• [Task details]: Transcribe all of the listing below in full.

****************

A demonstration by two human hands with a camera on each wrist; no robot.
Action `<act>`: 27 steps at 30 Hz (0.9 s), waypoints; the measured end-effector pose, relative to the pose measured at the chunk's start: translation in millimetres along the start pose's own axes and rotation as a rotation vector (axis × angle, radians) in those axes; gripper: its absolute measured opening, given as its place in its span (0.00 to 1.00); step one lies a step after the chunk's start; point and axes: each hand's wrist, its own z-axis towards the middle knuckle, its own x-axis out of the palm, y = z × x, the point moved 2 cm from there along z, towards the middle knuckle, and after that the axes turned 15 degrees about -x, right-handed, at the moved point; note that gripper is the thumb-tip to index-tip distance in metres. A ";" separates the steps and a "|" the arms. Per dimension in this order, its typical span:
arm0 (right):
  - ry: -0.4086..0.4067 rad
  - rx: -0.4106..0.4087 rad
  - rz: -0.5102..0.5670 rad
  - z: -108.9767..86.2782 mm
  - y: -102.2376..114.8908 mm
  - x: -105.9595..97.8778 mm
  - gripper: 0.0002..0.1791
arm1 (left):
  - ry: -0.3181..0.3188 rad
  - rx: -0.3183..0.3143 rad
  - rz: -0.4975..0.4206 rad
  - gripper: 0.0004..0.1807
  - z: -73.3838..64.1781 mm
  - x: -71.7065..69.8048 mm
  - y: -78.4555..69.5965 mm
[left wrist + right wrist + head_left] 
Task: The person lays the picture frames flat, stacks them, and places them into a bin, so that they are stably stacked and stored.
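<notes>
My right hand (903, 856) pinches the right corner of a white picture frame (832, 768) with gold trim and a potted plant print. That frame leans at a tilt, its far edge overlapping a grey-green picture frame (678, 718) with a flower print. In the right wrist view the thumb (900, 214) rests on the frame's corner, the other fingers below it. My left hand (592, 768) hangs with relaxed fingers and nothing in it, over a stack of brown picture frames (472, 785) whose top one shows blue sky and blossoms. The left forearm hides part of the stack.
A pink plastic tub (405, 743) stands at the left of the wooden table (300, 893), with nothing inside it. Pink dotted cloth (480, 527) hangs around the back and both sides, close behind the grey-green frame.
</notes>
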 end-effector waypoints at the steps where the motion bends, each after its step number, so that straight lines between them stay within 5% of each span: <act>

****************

• [The completed task]:
A demonstration by two human hands with a camera on each wrist; no robot.
Action `<act>`: 27 steps at 30 Hz (0.9 s), waypoints; the measured end-effector pose, relative to the pose measured at the chunk's start: translation in millimetres along the start pose's own axes and rotation as a rotation vector (axis × angle, radians) in those axes; gripper: its absolute measured opening, given as its place in its span (0.00 to 1.00); step one lies a step after the chunk's start; point and axes: each hand's wrist, its own z-axis towards the middle knuckle, its own x-axis out of the palm, y = z × x, the point moved 2 cm from there along z, towards the middle knuckle, and after that the axes turned 15 degrees about -x, right-handed, at the moved point; note that gripper is the thumb-tip to index-tip distance in metres. A ";" separates the steps and a "|" the arms. Per dimension in this order, its typical span:
arm0 (right):
  - ry: -0.4086..0.4067 rad
  - rx: -0.4106..0.4087 rad
  - rz: -0.5102..0.5670 rad
  - z: -108.9767..86.2782 mm
  - y: -102.2376..114.8908 mm
  - x: -105.9595..97.8778 mm
  - gripper: 0.0002..0.1791
arm1 (left):
  - ry: -0.3181..0.3188 rad
  - rx: -0.3183..0.3143 rad
  - rz: -0.4975..0.4206 rad
  - gripper: 0.0004..0.1807
  - z: -73.3838..64.1781 mm
  - x: -71.7065..69.8048 mm
  - y: -78.4555..69.5965 mm
[left wrist + right wrist + head_left] 
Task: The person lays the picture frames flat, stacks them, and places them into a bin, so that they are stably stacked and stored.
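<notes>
My right hand (903, 856) pinches the right corner of a white picture frame (832, 768) with gold trim and a potted plant print. That frame leans at a tilt, its far edge overlapping a grey-green picture frame (678, 718) with a flower print. In the right wrist view the thumb (900, 214) rests on the frame's corner, the other fingers below it. My left hand (592, 768) hangs with relaxed fingers and nothing in it, over a stack of brown picture frames (472, 785) whose top one shows blue sky and blossoms. The left forearm hides part of the stack.
A pink plastic tub (405, 743) stands at the left of the wooden table (300, 893), with nothing inside it. Pink dotted cloth (480, 527) hangs around the back and both sides, close behind the grey-green frame.
</notes>
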 end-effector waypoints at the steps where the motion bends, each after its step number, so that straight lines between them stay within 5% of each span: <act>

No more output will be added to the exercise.